Ivo Minář (born 21 May 1984) is a former professional male tennis player from the Czech Republic. On July 20, 2009, Minář reached his career-high singles ranking of World No. 62. His brother Jan is also a professional player, who has been ranked in the top 200 in the world.

Minář was a member of the winning Czech Republic team in the 2012 Davis Cup.

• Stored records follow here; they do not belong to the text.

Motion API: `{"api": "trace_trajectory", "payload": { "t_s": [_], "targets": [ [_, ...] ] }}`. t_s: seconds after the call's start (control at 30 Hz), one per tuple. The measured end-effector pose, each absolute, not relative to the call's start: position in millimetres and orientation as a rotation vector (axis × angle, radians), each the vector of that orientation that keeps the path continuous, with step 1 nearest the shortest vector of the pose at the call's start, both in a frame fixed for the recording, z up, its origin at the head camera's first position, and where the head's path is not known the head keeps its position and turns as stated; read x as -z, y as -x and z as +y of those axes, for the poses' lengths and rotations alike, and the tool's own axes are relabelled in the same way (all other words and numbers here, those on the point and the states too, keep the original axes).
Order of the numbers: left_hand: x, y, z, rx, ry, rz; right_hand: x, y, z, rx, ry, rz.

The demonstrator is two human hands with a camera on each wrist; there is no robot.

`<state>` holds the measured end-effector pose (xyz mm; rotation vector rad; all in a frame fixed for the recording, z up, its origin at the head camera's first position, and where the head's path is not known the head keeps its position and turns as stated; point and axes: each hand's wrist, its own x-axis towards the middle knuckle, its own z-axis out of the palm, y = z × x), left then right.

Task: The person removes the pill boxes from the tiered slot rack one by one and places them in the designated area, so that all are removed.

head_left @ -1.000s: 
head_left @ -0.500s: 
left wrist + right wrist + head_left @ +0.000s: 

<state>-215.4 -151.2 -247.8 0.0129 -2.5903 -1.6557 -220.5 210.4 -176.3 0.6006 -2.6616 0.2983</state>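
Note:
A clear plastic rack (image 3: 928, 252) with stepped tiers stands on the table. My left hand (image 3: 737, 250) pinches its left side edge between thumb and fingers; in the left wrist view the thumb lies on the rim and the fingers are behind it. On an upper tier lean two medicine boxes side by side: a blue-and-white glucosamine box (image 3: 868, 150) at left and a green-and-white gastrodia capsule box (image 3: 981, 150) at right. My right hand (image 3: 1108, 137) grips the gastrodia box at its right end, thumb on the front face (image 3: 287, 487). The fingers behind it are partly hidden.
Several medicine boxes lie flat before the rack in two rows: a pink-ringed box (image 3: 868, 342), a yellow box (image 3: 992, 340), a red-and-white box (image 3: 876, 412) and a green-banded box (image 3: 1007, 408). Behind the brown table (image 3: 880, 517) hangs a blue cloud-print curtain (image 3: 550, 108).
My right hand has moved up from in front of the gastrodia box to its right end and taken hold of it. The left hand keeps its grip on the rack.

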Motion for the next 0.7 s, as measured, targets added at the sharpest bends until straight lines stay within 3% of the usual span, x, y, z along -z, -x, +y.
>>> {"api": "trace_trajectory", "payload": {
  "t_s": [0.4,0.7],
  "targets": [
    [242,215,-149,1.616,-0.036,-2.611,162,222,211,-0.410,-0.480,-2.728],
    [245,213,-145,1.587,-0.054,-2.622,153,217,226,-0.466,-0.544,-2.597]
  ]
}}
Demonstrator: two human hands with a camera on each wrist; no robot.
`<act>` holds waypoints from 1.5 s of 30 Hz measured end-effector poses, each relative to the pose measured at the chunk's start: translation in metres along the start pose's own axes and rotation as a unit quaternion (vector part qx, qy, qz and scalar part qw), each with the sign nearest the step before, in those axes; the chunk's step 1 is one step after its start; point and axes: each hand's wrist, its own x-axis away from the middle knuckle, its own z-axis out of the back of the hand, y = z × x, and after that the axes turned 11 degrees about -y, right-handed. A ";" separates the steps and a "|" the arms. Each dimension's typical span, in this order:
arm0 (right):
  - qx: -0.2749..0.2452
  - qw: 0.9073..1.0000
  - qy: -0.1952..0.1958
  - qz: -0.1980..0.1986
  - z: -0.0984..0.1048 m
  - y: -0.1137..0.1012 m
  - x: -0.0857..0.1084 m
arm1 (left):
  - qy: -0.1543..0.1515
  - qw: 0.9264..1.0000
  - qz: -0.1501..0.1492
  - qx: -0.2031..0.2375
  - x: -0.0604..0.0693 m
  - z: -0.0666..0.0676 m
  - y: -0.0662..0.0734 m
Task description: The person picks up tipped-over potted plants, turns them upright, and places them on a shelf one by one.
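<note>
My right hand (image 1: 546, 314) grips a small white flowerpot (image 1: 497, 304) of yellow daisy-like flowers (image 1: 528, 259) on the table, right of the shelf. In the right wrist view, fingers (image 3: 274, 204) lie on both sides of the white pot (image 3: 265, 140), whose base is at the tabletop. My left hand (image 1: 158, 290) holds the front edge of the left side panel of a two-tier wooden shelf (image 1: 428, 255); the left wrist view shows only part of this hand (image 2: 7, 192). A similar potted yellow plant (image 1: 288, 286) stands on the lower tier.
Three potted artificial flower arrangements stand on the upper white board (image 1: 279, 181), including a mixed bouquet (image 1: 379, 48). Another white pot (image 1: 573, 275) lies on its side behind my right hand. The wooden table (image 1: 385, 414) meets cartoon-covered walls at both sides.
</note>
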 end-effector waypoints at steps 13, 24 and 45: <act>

Minář also worked as coach of Czech tennis player Kristýna Plíšková.

Career

Minář won the European junior championships in Klosters when he was 16, defeating fellow Czech Tomáš Berdych.

Professional career

In his career, he has not won an ATP singles title, but has reached one singles final – in 2005 in Sydney, where he lost to Lleyton Hewitt of Australia. On his way to that final, he dispatched three future top 10 stars in Nikolay Davydenko, Fernando Verdasco and Radek Stepanek.  Later that year, he qualified for the tournament in Dubai and pushed World No. 1 Roger Federer to final set tie-break in the first round, losing 7–6(5), 3–6, 6–7(5).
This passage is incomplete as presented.